=== Prompt ===
Print the whole listing exactly as it appears, but skip the pictures.

=== Data extract ===
○ ○ ○
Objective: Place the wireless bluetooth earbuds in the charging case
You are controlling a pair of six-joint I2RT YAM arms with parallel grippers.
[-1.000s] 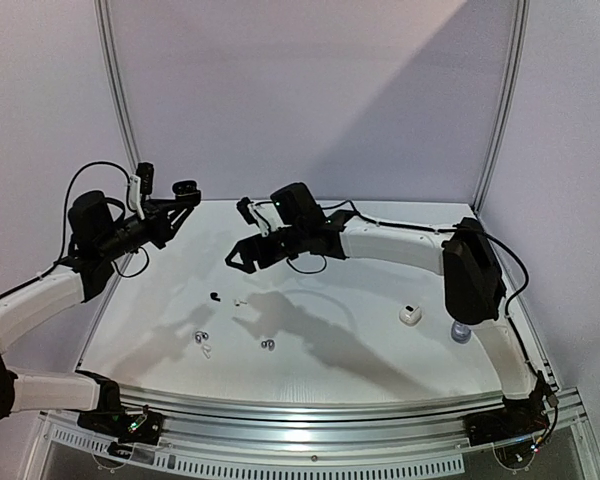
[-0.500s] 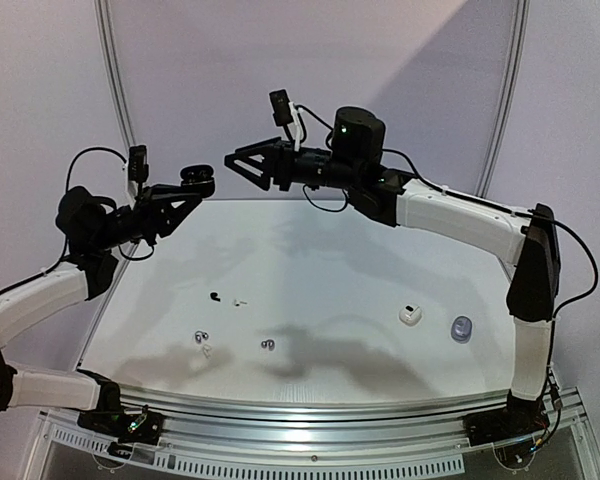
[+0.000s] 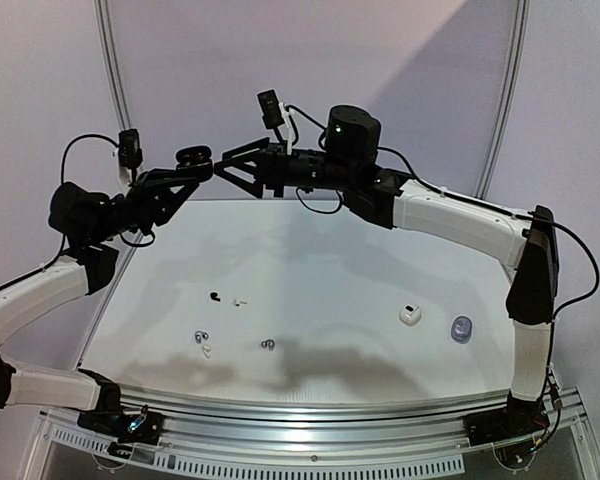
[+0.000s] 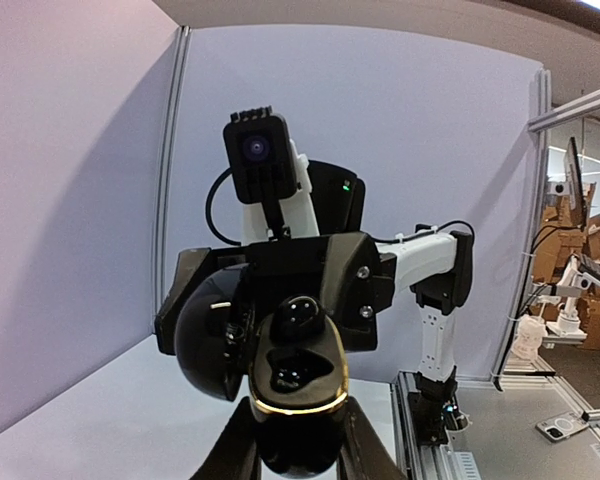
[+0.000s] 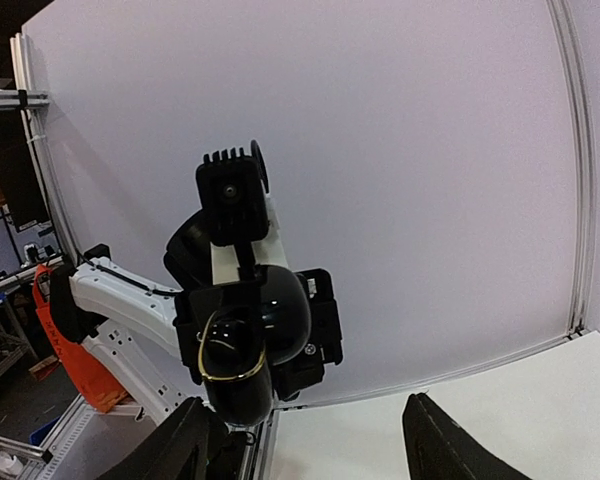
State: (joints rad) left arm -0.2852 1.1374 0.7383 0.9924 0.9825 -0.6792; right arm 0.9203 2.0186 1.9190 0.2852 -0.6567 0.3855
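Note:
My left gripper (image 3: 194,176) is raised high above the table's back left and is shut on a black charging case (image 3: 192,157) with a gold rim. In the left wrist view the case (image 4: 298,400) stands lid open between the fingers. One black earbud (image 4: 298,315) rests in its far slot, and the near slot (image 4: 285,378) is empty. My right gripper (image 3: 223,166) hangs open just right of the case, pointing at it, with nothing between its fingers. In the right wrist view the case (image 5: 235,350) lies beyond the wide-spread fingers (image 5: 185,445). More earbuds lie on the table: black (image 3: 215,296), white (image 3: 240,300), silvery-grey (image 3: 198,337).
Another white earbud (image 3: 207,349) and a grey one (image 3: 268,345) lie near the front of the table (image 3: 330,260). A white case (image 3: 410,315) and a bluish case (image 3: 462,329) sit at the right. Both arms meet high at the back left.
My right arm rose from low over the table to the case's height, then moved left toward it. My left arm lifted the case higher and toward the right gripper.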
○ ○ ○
=== Answer box ===
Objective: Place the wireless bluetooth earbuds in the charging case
You are controlling a pair of six-joint I2RT YAM arms with parallel grippers.
[-1.000s] 
[-0.500s] 
[+0.000s] 
[+0.000s] 
[+0.000s] 
State: (joints rad) left arm -0.2852 1.1374 0.7383 0.9924 0.9825 -0.6792; right arm 0.9203 2.0186 1.9190 0.2852 -0.6567 0.3855
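Note:
My left gripper (image 3: 194,176) is raised high above the table's back left and is shut on a black charging case (image 3: 192,157) with a gold rim. In the left wrist view the case (image 4: 298,400) stands lid open between the fingers. One black earbud (image 4: 298,315) rests in its far slot, and the near slot (image 4: 285,378) is empty. My right gripper (image 3: 223,166) hangs open just right of the case, pointing at it, with nothing between its fingers. In the right wrist view the case (image 5: 235,350) lies beyond the wide-spread fingers (image 5: 185,445). More earbuds lie on the table: black (image 3: 215,296), white (image 3: 240,300), silvery-grey (image 3: 198,337).
Another white earbud (image 3: 207,349) and a grey one (image 3: 268,345) lie near the front of the table (image 3: 330,260). A white case (image 3: 410,315) and a bluish case (image 3: 462,329) sit at the right. Both arms meet high at the back left.
My right arm rose from low over the table to the case's height, then moved left toward it. My left arm lifted the case higher and toward the right gripper.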

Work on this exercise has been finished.